I think we can all agree that when it comes to smartphones and how advanced they've become for us, we're pretty much spoiled. We can do a heckuva lotta stuff on these devices now-a-days. You can shop from your phone, update your Facebook status, Tweet, order a pizza, call your mom, and even throw some disgruntled birds at green pigs. One of the best things about all of these things that we can do from our phones is that the screens we view them on are pretty darn fantastic. They're bright, vibrant, crisp, full of color - just beautiful, really. But what if things took a step backward, in a sense? What if phones were created with a display that only used E Ink technology?

Now, this isn't one of those outlandish hypothetical questions; in no way do I see the future getting rid of all of these beautiful screens that we have available to us in order to replace them with E Ink displays entirely. But I do wonder, with the many benefits that we're seeing come from E Ink displays, if smartphones that use this technology could actually gain a solid following.

We've seen hybrid devices that use E Ink technology alongside the technology we currently have and use today. It wasn't too long ago that I wrote about Yotaphone, and how I actually really dig the idea. Yotaphone is a device that runs on a full color, full HD display on one side of the phone, and the other side, instead of having a solid back with a camera like most smartphones, features a full E Ink display. We've also heard about the idea being implemented in an Indiegogo project from a company called popSLATE, who created a case that will give you an E Ink display on the back of your iPhone 5. Personally, I find these hybrid designs useful and intriguing, and should anything like this actually show up in our markets here in the U.S. I would probably be all over that like butter on toast.

But taking the hybrid aspect out of the equation, you're left with two options: the smartphones that we know and love today, and the possibility of an entirely E ink display smartphone.

Laptop Mag actually did a report on a prototype that E Ink had on display earlier this year of an E Ink smartphone running on Android. The device was shoddy, but as a prototype the purpose of the display was mostly to show people the general idea behind the concept of why an E ink display would be beneficial to people today.

I think that an E Ink display device would definitely have its benefits. On the one hand, you could really boost your battery life. One of the biggest battery life suckers from a phone is a device's screen and brightness. With E Ink devices the screen doesn't take up a lot of power, even if it's using backlight. E Ink is precisely why gadgets like the Pebble smartwatch and the Kindle are able to last so long; the Pebble smartwatch is able to last over 7 days, and the Kindle can last for a couple of weeks. It also helps that each device isn't supposed to do much. The smartwatch gets notifications, e-mails, displays phone calls, and can connect with a few applications. E-readers are primarily meant for reading and basic web-browsing. One of the biggest benefits from an E ink display is that you would have phenomenal battery life compared to what we're used to with our current smartphones. You would also have incredible outdoor readability and the devices would likely be very affordable, even when purchasing at full price.

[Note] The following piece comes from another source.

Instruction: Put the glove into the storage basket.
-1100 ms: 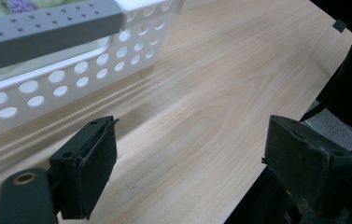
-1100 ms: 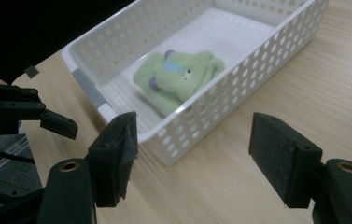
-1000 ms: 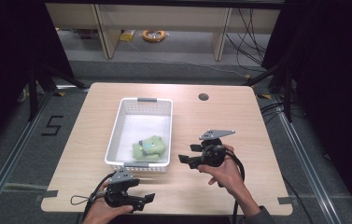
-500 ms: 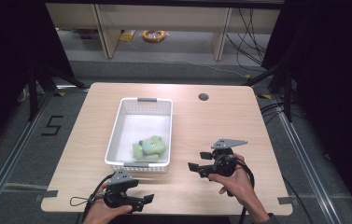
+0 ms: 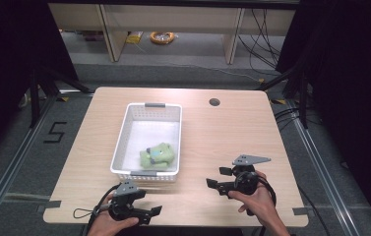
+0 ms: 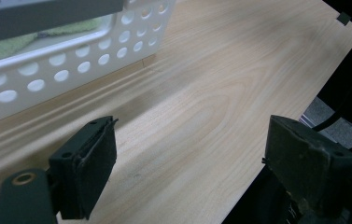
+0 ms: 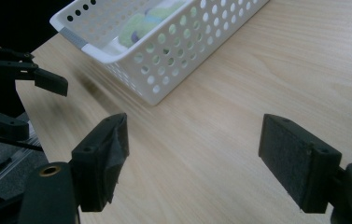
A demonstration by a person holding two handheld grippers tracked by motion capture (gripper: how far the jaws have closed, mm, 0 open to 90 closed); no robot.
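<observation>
— Where are the hands?
— Both low at the near edge. The left gripper (image 5: 148,212) lies level, jaws wide apart with nothing between.
— And the right gripper (image 5: 216,178)?
— Held level, pointing left; its jaws have just been opening, nothing between them.

**Three cameras, one shared basket**

The high view looks forward and down on the whole table (image 5: 207,132). Each gripper view sits low and close to the wood, aiming toward the white basket (image 5: 148,142) (at 11 o'clock in both), their shared landmark.
</observation>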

On the other hand, you would be missing out on a lot of what people expect out of a smartphone if you were to get a smartphone with an E Ink display, that's for sure. You wouldn't be able to watch movies or videos, and while pictures are most certainly possible, they're pictures that are made to display on E ink. Along with limited usability, at least in its current form, E ink has a noticeable lag when it comes to screen switches. Of course, for a new type of smartphone I'm sure that the lag could be improved upon for a smoother smartphone experience. Smartphones often contain time-sensitive material, so being able to switch somewhat seamlessly between different parts of the phone is pretty important to a lot of people.

Despite the negatives, I think that an E ink display smartphone could be a good alternative in the market if the technology can be improved upon. As culturally obsessed as I may be, I do realize that there are still people in this world who have no desire to watch movies, Netflix, or YouTube from their cell phones. I think as long as the device has a phone, messenger, browser, and GPS application it's good to go. Would it be the most popular device of the year? Probably not, but I do think it could generate some interest.